First, congratulations on your good health news!

Second, (now don't take this badly), you're getting on my nerves here. You have to get busier woman. You have too much time to spend rehashing and writing about what was or is. Get moving, get cooking, get cleaning, take classes, whatever will get your mind trained into a productive state. Really. It works when you are grieving the loss of anything...

posted by FactorFiction on March 16, 2006 at 10:02 AM | link to this | reply

Why, Thank You, fourfive!
What a nice thing to say.  I just passed my latest post cancer tests today (relief!) and I'm still cancer free except the doctor quite seriously told me to lose the 20 lbs. I'd gained since October (my breakup with Mike btw) because breast cancer recurrence happened more often in women who gained weight!  That woke me up out of my funk for sure.  Mike or no Mike, I won't lose my life if I can help it.  Plus the young woman who did the mammogram said, "You've been through a lot, haven't you?"  Then she said, "And you haven't lost your smile!"  The first comment I read when I got home was yours.  I received some important messages today that I will take to heart.  No coincidence!

Cee 

posted by LadyCeeMarie on March 15, 2006 at 3:57 PM | link to this | reply

please don't loose your smile
I guess that's why I choose to feel love and not to get lost in love unless it's for a moment

posted by fourfive on March 15, 2006 at 7:41 AM | link to this | reply

Sweet Muser-
Oh, quite the contrary, dear lady.   You didn't hurt my feelings at all.  I meant that I fell outside of your definition one would usually associate with "angst."  I do have a tendency to write from the heart and my unhappiness is bleeding all over the place at the moment.  I get a little funky everytime I go to the oncologist which is tomorrow.  It has been a little over a year and a month.  I have no reason to believe there's anything wrong; no little voices telling me anything.  The real problem is I just miss my friend.   My mind is logically telling me the right thing, but lately my heart has been "homesick."  Thanks for leaving me such a nice long message.
Cee

posted by LadyCeeMarie on March 14, 2006 at 10:20 PM | link to this | reply

Hi Cee...I don't remember saying anything that I thought might make you
think I'm shaking my head...or my finger. Of course, I don't have the best memory in the world, either! If I hurt your feelings, I'm sorry...it wasn't intended. It does make me sad to see you so sad, so unhappy. I have had heartbreak in my life; I am just a very private person...I don't talk about it. It is in the past where for me it belongs. I also know that when I least expected it, I found love again. The only thing I can say is what I say to myself...The serenity prayer...it saved me, it comforted me, it gave me strength again...and I am wiser for it. I sometimes wonder if all the years I spent "beating my head against the proverbial wall" trying to change the unchangeable had anything to do with the present state of my braincells! NAH! I hope you have a peaceful night...and get some sleep.
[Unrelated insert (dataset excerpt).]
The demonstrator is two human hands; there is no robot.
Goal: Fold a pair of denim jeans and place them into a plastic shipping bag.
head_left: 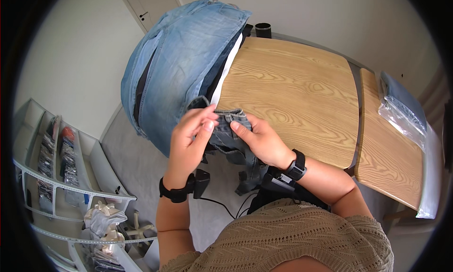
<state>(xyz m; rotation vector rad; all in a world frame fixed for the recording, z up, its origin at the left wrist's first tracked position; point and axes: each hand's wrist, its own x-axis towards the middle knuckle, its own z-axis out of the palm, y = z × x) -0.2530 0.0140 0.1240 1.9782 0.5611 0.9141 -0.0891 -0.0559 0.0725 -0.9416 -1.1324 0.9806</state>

posted by muser on March 14, 2006 at 8:12 PM | link to this | reply

OOhhhhhhhh, brettnik
most days I'm okay.  It's like I've said I can feel our cosmic minds bump a lot the last couple of weeks so it makes me wonder what's happening in his life that he would like to really contact me about.  Time will tell.  I've even had a headache in the morning when I get up and I never have headaches. 
Cee

posted by LadyCeeMarie on March 14, 2006 at 9:53 AM | link to this | reply

I heard this song, too and it IS depressing as all get out.
I'm sorry but I think you're right.  He can't be involved with you in any way and live the life he thinks is right.  BUTTTT...the good news is that you will get over it and you might even fall in love with your hubby all over again...Can't say I had an affair, but did have one of the heart I suppose, even if no one really knew.  The man I was friends with recommited himself to his wife and we couldn't be friends any more because it reminded him of the time when he had doubts.  We don't speak to this day, but I'm glad I was there for him emotionally, if never physically, during this hard time.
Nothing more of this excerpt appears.